Ses Suites pour flûtes ou hautbois publiées en 1718 s'inscrivent dans un mouvement d'émergence et de perfectionnement de ces instruments dont l'initiative revient aux «anciens» Philidor et Hotteterre (autre grande dynastie de musiciens français). Le choix du hautbois comme soliste de concertos ou de sonates chez Albinoni (dès 1715), Vivaldi, Telemann, Haendel et Zelenka, s'inspirera du modèle français s'incarnant de manière spécifique dans le trio pour deux hautbois et basson utilisé aussi bien à l'Opéra que dans les suites orchestrales. Cultivant un style proche des Concerts Royaux de Couperin, ces suites voient se succéder mouvements légers et gracieux, puis d'autres d'une mélancolie se déclinant dans un cadre d'élégance et de noble retenue qui exacerbe d'autant mieux ses accents plaintifs voire déchirants. La subtile alchimie des «goûts réunis» parvient sans difficulté à restituer l'atmosphère «fin de règne» dévoilant la part d'ombre d'un soleil fatigué. Si certains mouvements vifs développent de séduisants jeux d'échos ou de plus savants contrepoints, la plupart d'entre eux ravissent par leur entrain et leur nature enjouée, indissociables de l'essence chorégraphique d'une grande partie de la musique instrumentale française, mais dont le ton enthousiaste relève davantage de la nécessaire visée morale de la Raison que d'un improbable regain de joie : ultimes signes d'expression de «pessimisme raisonnable» héritée du grand siècle. La majorité des œuvres privilégie les tonalités mineures destinées à la gravité, à la grandeur sans apprêts rendant rétrospectivement certaines pièces dignes de paraitre aux funérailles de Louis XIV, comme le fit la Marche Funèbre pour le convoi du Roy, fascinante composition d'André Philidor dit «l'ainé» (1652-1730), l'oncle de Pierre.

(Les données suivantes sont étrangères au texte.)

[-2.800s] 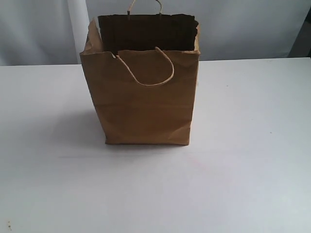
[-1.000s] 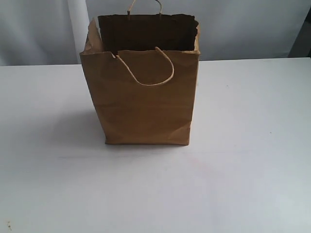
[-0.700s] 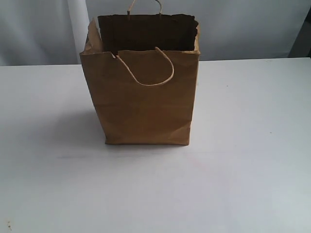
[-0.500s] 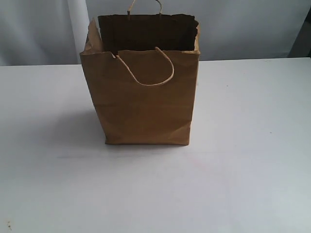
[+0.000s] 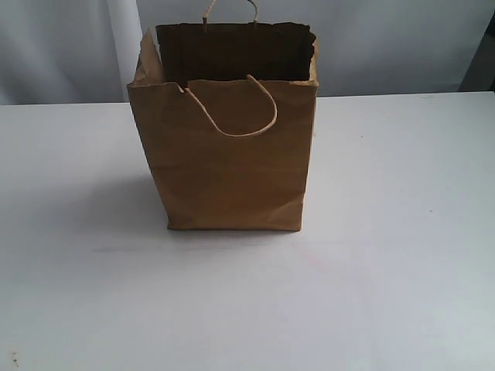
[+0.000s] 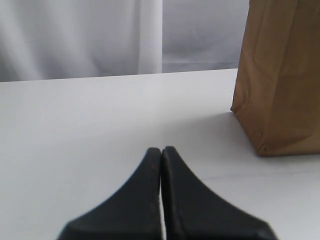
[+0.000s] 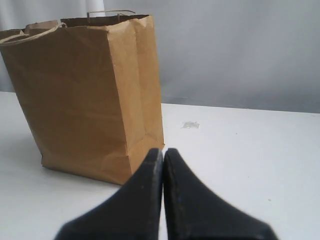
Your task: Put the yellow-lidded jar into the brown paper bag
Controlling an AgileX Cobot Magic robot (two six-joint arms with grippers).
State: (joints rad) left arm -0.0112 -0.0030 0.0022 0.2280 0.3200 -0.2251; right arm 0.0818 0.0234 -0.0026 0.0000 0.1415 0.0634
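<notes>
The brown paper bag (image 5: 232,154) stands upright at the middle back of the white table, its mouth open and dark inside, one loop handle hanging over the front. It also shows in the left wrist view, brown paper bag (image 6: 280,80), and in the right wrist view, brown paper bag (image 7: 90,95). The yellow-lidded jar is out of view in every frame. My left gripper (image 6: 161,150) is shut with nothing in it, apart from the bag. My right gripper (image 7: 163,151) is shut and empty too, with the bag's corner just beyond its tips. Neither gripper shows in the exterior view.
The white table (image 5: 387,270) spreads around the bag on all sides. A grey-white curtain (image 5: 69,46) hangs behind the table's far edge. A small scuff mark (image 7: 190,124) lies on the table near the bag.
</notes>
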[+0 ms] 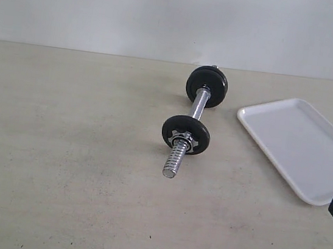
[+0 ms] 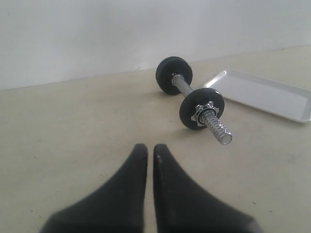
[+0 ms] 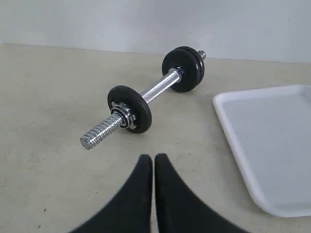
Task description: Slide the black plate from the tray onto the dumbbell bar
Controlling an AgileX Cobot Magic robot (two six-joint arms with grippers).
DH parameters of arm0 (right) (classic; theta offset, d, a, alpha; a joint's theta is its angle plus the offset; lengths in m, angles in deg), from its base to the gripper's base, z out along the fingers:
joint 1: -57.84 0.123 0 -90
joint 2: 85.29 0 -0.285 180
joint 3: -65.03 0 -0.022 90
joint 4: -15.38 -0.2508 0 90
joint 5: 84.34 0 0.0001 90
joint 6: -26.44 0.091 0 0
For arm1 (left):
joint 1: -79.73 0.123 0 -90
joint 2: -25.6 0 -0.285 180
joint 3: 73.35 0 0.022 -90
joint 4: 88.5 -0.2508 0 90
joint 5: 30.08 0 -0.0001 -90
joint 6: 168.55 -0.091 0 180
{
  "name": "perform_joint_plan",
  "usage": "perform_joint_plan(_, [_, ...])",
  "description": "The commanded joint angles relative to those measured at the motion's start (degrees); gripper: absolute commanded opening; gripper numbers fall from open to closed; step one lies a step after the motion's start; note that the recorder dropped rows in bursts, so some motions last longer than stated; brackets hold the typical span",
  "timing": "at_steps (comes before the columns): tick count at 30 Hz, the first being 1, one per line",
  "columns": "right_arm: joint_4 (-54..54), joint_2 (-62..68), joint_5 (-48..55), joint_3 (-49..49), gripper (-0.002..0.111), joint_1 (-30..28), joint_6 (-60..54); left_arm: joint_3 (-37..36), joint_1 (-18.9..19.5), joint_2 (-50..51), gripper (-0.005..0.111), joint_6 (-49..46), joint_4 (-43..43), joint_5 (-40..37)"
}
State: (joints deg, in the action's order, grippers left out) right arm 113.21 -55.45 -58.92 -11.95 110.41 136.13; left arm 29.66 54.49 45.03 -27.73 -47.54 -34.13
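left gripper (image 2: 150, 147): jaws pressed together, holding nothing, hanging over bare table (image 1: 57, 165) well short of the bar. the dumbbell bar (image 1: 198, 107) lies mid-table toward the back edge, one threaded end pointing at the front edge. on that end sit a near disc (image 1: 185, 134) and its chrome star nut (image 1: 182, 142). at the far end two discs stand face to face. the tray (image 1: 299, 142), by the right edge, shows no loose disc in any view, so the black plate (image 3: 198, 70) is probably the outer of that far pair, though i cannot be sure.

as cast iron it would be heavy for its size, rigid, smooth and apt to slip. pinching across the raised rim looks the best hold. the bar may roll on its discs, so it would want steadying.

right gripper (image 3: 153, 158): closed tight too, empty, near the front edge between the bar and the tray, touching neither.
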Motion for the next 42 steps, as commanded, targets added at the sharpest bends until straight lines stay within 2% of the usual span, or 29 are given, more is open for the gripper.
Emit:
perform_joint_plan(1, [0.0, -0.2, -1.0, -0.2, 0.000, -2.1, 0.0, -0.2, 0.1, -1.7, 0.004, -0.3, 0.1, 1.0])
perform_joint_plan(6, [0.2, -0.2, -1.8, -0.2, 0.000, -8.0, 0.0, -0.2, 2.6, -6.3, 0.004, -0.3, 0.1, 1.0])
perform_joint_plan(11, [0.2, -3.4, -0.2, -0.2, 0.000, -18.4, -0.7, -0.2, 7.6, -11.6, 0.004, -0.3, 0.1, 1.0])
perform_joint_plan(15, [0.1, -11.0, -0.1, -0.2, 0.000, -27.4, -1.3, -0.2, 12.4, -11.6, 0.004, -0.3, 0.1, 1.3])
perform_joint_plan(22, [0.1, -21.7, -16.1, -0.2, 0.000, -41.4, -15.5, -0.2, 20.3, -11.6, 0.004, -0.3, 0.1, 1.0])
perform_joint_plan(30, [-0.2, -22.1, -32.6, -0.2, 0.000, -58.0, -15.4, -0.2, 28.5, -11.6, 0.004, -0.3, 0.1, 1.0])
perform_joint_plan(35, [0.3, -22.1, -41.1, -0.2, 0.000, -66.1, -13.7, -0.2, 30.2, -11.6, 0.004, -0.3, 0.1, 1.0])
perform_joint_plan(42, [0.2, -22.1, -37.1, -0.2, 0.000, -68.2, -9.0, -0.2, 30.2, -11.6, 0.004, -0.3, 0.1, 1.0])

L'Assemblée des honnêtes curieux (2) nous offre une fois de plus un modèle d'interprétation : soin de la réalisation de la basse continue, sureté du goût dans l'ornementation, relief du phrasé, alacrité des rythmes, haute expressivité des mouvements aux «langueurs tendres» favorisée par le respect des indications données par Philidor au sujet de son instrument : attaques, flattements, trilles… Mille petits détails qui ne quitteraient guère le domaine réservé des spécialistes, si la plénitude sonore obtenue ne devenait, comme ici, expression de l'idéal Classique.

Les deux hautbois fabriqués spécialement pour l'enregistrement par sont accordés au tempérament inégal, ce qui achève de témoigner du degré d'investissement dans une recherche d'authenticité bienvenue parce qu'engagée avant tout dans un but expressif. Le texte de présentation signé Antoine Torunczyk, premier hautboïste de l'Assemblée des honnêtes curieux, présente une saveur non moindre par sa richesse et sa variété d'informations d'ordre biographique et musicologique. La rhétorique maîtrisée et la passion qui seule lui permet de toucher l'auditeur, voyagent de toute évidence avec facilité de l'anche à la plume.

(1) Véritable patronyme de cette famille. Michel Danican († 1659) fut surnommé Philidor par Louis XIII déclarant « J'ai trouvé un second Philidor » en hommage à un artiste italien nommé Filidori et qui jouait du hautbois.

(2) Le fondateur de l'école française de clavecin Jacques Champion de Chambonnières inaugura en 1641 dans sa demeure parisienne une série de concerts privés bi-hebdomadaires baptisée « Assemblée des honnestes curieux ».